That was the line mentioned by Mr. Roberto Caballero in one of the articles featured in Inquirer Lifestyle and that line has struck me hard. Nope, I am not like him (and hopefully not, knock on wood!) that had a heart attack. I don’t know him personally except for the fact that our choir always sing for their Our Lady of Piat Group every July. The article caught me when one of my contacts in multiply linked that article as he can relate closely to the experience of the person.
As for the article, the lessons the author wants to impart is indispensable, nowadays that most of us take our physical health for granted for various things that we do on a daily basis. Nonetheless, the following are good wake-up calls that can be taken one at a time:
- Avoid sleep deprivation. Get at least eight hours. Move the TV out of the bedroom.
- Ditch perfectionism. It is slow death. Laugh off minor mistakes. They’re not worth busting an artery over.
- Keep an ongoing dialogue with a doctor-friend. Don’t think you can manage a minor discomfort with Internet knowledge. My late brother-in-law, Finnish Ambassador Ilkka Ruso, used to say, “The deadliest animal of creation is the human being, but is fragile and dies so easily.”
- If you feel strange, drop by the nearest ER. It doesn’t even cost a fraction of a silly designer garb, or a fancy dinner.
- Make a pact with dear friends to indulge your feelings whenever a discomfort arises, and take you to the ER without question.
- Invest in good health insurance policy for catastrophic episodes. Local health cards will leave you hocking the family jewels.
- If you can afford the latest fancy cell phone, you’re crazy not to pay for good health insurance.
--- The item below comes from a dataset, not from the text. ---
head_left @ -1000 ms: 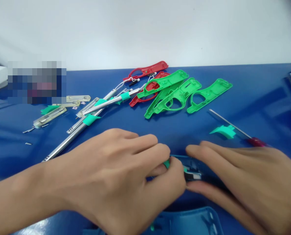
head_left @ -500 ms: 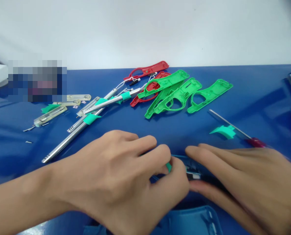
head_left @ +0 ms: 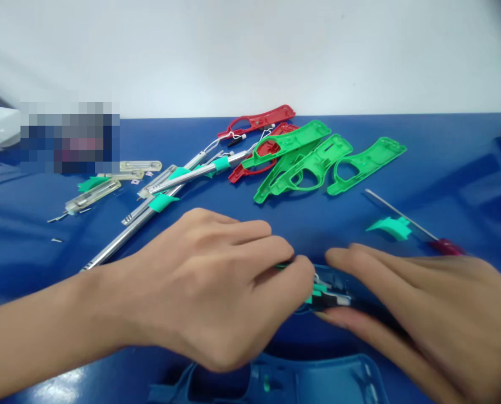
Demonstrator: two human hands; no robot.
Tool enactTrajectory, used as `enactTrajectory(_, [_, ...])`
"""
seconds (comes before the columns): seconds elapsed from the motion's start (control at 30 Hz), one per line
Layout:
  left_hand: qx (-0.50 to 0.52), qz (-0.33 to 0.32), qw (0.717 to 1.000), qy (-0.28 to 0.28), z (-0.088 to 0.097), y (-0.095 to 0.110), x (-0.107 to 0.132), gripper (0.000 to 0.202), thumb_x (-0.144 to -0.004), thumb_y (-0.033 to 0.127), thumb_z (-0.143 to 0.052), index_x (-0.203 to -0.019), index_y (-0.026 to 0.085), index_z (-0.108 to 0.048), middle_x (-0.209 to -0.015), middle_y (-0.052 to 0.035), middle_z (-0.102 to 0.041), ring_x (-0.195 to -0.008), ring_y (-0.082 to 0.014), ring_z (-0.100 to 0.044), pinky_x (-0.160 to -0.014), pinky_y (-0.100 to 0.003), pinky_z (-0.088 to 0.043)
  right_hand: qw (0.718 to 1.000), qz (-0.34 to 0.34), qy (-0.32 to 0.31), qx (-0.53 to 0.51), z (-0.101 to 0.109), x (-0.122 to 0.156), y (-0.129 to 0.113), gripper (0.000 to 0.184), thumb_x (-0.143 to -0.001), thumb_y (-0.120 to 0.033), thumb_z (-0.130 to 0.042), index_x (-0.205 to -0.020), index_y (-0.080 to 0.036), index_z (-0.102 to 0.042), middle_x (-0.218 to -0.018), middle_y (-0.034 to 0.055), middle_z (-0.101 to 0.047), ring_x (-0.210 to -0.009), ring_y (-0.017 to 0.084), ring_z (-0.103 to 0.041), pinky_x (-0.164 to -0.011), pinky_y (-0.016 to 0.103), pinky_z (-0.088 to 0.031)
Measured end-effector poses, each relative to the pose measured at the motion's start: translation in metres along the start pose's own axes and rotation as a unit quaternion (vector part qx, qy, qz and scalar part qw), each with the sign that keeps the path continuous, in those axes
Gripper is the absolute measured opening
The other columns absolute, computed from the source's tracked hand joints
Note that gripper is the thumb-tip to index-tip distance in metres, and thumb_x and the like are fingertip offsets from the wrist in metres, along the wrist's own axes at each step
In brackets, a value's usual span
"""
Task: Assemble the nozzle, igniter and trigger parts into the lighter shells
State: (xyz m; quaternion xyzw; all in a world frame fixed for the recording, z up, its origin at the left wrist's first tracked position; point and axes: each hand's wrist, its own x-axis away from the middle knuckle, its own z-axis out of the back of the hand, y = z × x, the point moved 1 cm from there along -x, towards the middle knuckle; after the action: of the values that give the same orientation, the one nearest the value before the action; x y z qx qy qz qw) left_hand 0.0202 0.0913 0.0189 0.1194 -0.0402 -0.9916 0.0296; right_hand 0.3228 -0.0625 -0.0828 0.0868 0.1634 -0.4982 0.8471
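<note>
Between my hands is a blue plastic lighter handle half (head_left: 332, 274), largely covered by my fingers. Teal pieces, a white wire and a black part with a white end (head_left: 334, 300) show inside it. My right hand (head_left: 431, 303) grips its right end between thumb and fingers. My left hand (head_left: 229, 280) is closed in a pinch over its left part; what the fingertips hold is hidden, though a bit of green peeks out above the thumb. Nearer me, a second blue handle half (head_left: 317, 376) lies on the table, its inner side up.
Green handle halves (head_left: 368, 165) and red ones (head_left: 271, 118) lie in a pile at the back. Metal lighter tubes (head_left: 119, 241) and clear fuel tanks (head_left: 92, 197) are on the left. A screwdriver (head_left: 401, 216) and a teal curved piece (head_left: 389, 228) lie beyond my right hand.
My left hand has tightened and shifted slightly left and up, baring more of the teal and black parts. More of the near blue handle half shows. The view has shifted slightly.
</note>
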Motion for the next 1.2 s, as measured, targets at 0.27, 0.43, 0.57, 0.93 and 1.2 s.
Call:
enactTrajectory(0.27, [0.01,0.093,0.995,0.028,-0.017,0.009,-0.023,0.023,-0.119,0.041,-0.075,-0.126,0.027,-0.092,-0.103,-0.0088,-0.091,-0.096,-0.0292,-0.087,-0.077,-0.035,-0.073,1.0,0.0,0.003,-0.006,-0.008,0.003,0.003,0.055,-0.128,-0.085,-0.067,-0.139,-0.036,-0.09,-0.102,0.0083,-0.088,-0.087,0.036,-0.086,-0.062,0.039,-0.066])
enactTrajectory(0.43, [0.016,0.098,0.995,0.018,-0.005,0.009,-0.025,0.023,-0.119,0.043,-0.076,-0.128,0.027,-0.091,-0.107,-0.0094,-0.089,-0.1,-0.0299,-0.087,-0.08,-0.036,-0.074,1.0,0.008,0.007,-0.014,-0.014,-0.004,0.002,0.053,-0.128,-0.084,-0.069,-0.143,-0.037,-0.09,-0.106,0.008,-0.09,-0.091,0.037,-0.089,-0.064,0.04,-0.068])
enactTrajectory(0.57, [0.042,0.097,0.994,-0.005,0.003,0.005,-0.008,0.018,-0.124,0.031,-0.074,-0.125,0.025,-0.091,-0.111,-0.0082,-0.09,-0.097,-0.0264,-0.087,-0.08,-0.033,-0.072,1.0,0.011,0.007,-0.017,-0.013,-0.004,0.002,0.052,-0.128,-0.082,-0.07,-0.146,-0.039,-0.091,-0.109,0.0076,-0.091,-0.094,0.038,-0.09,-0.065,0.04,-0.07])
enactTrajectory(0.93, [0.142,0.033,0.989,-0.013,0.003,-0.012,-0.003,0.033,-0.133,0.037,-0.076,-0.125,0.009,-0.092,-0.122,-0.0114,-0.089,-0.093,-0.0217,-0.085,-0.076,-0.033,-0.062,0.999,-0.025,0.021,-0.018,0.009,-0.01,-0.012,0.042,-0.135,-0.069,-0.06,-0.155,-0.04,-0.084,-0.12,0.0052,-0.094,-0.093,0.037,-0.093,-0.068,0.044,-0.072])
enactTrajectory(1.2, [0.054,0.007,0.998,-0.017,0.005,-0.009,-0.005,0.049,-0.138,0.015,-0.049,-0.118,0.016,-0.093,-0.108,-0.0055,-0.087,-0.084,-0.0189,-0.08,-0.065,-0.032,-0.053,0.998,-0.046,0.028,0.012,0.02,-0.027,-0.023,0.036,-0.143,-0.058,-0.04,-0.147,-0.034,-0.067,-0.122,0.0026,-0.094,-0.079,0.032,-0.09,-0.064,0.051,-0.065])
- Lighten up. Forget trying to be great and top-of-the-heap. Captains of industry, media superstars and red-carpet poodles will eventually have their time in an ICU commode and lie on hospital sheets, not necessarily on Pratesi linen.
- Avoid multitasking, which is death by installment. Where did all that global corporate ninja power go as we continued to see on TV all the Wall Street giants tumble?
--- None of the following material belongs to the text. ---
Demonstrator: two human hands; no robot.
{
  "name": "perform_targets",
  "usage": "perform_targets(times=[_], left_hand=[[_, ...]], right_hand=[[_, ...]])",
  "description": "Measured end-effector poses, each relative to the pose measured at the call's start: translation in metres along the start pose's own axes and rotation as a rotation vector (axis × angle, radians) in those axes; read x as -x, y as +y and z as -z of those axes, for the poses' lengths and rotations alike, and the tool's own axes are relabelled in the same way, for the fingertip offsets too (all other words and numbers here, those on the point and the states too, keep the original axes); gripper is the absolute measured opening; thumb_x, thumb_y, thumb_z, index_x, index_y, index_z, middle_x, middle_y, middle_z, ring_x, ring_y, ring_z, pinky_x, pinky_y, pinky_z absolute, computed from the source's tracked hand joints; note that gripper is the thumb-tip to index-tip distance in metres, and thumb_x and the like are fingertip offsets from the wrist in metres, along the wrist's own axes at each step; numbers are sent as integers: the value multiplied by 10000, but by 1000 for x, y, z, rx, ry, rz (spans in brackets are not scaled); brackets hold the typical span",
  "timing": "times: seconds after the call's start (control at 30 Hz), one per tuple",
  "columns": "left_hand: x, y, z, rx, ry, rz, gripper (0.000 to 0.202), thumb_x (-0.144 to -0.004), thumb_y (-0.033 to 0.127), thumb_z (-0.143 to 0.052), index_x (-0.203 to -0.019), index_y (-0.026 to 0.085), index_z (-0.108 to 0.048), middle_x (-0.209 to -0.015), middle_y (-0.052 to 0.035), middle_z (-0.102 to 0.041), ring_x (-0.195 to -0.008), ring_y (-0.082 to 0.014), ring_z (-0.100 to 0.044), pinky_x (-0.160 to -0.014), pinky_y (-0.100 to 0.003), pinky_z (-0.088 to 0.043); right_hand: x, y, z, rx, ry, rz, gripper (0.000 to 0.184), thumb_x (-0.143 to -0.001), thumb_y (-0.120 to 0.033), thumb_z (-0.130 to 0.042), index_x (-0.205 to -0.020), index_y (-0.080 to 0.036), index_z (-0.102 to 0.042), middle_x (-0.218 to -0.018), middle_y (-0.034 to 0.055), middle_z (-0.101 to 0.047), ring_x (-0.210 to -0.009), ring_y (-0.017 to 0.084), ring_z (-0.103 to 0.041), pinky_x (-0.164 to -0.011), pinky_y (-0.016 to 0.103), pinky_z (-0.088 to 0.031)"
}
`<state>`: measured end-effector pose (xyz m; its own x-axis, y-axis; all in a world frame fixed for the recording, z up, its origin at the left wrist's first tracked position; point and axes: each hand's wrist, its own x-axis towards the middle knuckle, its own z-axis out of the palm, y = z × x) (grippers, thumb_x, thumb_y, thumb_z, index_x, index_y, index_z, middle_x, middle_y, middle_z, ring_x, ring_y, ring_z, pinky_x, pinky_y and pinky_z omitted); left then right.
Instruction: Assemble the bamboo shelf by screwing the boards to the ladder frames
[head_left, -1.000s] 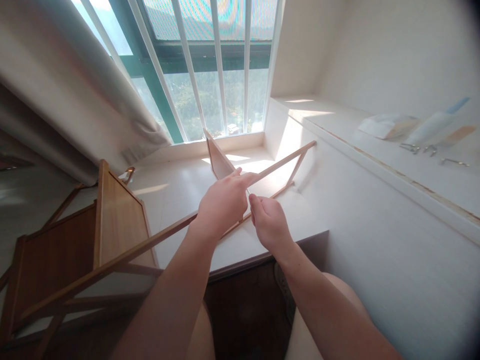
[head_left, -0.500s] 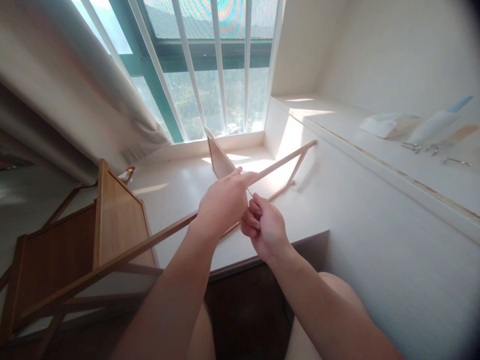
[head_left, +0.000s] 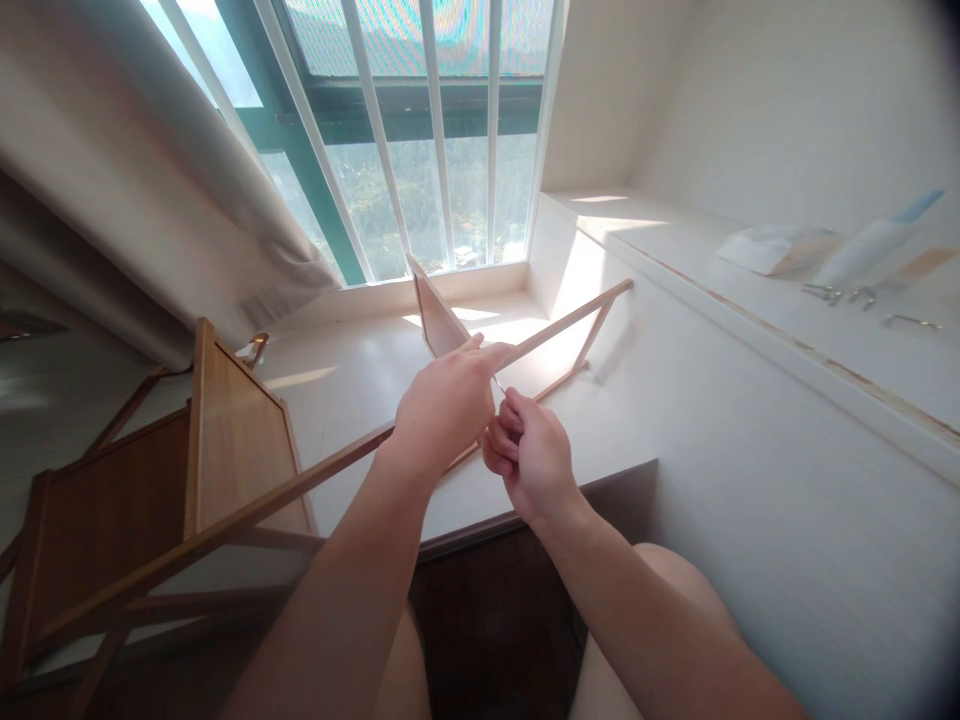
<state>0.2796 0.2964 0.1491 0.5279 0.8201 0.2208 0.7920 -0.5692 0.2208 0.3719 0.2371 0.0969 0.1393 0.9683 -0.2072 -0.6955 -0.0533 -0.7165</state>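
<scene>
Wooden rail [head_left: 322, 472] - a long, slim bar - runs slantwise from the lower left, over the person's bare thighs, up to its far end [head_left: 626, 286] near the white wall. The left hand [head_left: 442, 405] has its grip closed over the rail about midway along, palm down, with the forefinger and thumb stretched out along the wood. Just beside it, touching at the knuckles, the right hand [head_left: 532, 455] is curled into a tight fist around a thin metal tool [head_left: 498, 383]. Only the tool's slender tip shows, pointing up at the underside of the rail just under the left forefinger (what sort of tool it is cannot be told).

A second, thinner bar [head_left: 559, 382] lies below the rail and meets it through a short cross-piece [head_left: 598, 328]. All of it rests over the white worktop [head_left: 352, 385].

To the left, a brown shelf panel [head_left: 240, 440] with a raised rim stands on edge, joined to the same frame, and more of that frame [head_left: 90, 520] reaches toward the floor.

Beyond the hands a paler panel [head_left: 436, 318] stands upright on the worktop - its top corner reaches the window sill. Behind it is the barred window [head_left: 420, 150], with a pale curtain [head_left: 112, 190] hanging on the left.

Far right, a high ledge [head_left: 660, 235] carries a flat packet [head_left: 776, 250], a white tube [head_left: 870, 250] and some small metal hooks [head_left: 832, 295].
</scene>
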Motion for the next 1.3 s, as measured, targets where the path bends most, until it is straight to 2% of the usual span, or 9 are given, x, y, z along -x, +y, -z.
perform_targets(times=[0.23, 0.4, 0.53, 0.67, 0.8, 0.9, 1.13, 1.3], left_hand=[[1, 0, 0, 2, 3, -16, 477, -961, 119, -430, -1347, 364, -565, -1479, -62, -564, -1095, -269, -706, -852, -381, -567], [1, -2, -2, 26, 6, -27, 452, -999, 155, -388, -1355, 377, -559, -1440, -40, -598, -1165, -261, -676, -901, -377, -557], [1, -3, -3, 47, 3, -34, 449, -1011, 173, -361, -1356, 382, -559, -1423, -25, -610, -1159, -263, -677, -922, -391, -554], [1, -2, -2, 42, -9, -18, 448, -1010, 170, -363, -1353, 375, -567, -1440, -29, -597, -1169, -257, -671, -932, -382, -550], [0, -1, -1, 40, -10, -16, 452, -1009, 163, -367, -1359, 375, -559, -1434, -26, -604, -1197, -256, -658, -926, -376, -551], [1, -1, -1, 42, 0, -34, 449, -1007, 153, -365, -1348, 366, -565, -1418, -24, -618, -1244, -257, -632, -917, -370, -554], [1, -1, -2, 38, 5, -34, 464, -994, 136, -376, -1353, 362, -564, -1426, -21, -614, -1278, -245, -611, -942, -368, -549], [0, -1, -1, 41, -3, -27, 469, -991, 135, -379, -1354, 366, -565, -1437, -21, -605, -1269, -246, -617, -935, -366, -550]], right_hand=[[-4, 0, 5, 129, -15, 91, 452, -923, -351, -547, -574, -228, -287, -466, -104, -208, -396, 60, -195, -392, 223, -139], [-13, 1, 15, 291, -10, 145, 461, -930, -404, -545, -560, -232, -331, -434, -92, -272, -381, 71, -234, -382, 239, -164], [-16, -2, 25, 614, -6, 207, 506, -967, -478, -491, -543, -224, -381, -413, -67, -336, -381, 90, -310, -413, 262, -214], [-14, -11, 30, 974, -4, 352, 553, -1005, -511, -408, -539, -212, -413, -452, -33, -412, -460, 113, -387, -498, 282, -261], [-13, -18, 29, 1281, 1, 494, 513, -1025, -461, -363, -576, -215, -393, -501, -24, -412, -524, 135, -394, -555, 298, -251], [-12, -21, 28, 1430, -1, 523, 475, -1032, -416, -345, -607, -213, -404, -527, -18, -422, -544, 143, -409, -579, 303, -244], [-11, -22, 30, 1588, -22, 538, 468, -1046, -388, -313, -658, -203, -497, -574, 16, -514, -574, 160, -454, -597, 305, -237], [-11, -22, 29, 1605, -30, 548, 467, -1050, -385, -306, -659, -205, -487, -571, 17, -515, -568, 161, -448, -593, 305, -225]])
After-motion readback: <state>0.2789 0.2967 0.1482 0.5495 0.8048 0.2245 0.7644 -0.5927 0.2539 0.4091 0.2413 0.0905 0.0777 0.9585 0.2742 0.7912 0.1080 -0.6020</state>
- Keep a gratitude list. Have a “family of choice”—friends are more special because they are chosen, unlike family, who are there, whether you like them or not.
- Life is short, why make it shorter? A simplistic parsing of anger is momentary insanity. To harbor resentment against another is to make that person live in one’s mind, rent-free. Loosen up.
- So travel light, as life is a long run unless you want to drag-race on the fast lane. Avoid people who think they’re better than others, or drop the aberration that you are indeed better than others.
- We are all beautiful creatures of God, but we start losing sight of this fact when we start believing people who tell us otherwise.
And of the best lines mentioned ever in the article:
“the youthful illusion of being invincible and immortal is a big lie.”
Enough and well said! Ironically these things are quite hard to accomplish especially for the working people. However, if we can take one step at a time to enjoy life, then there’s nothing more fulfilling than living it well.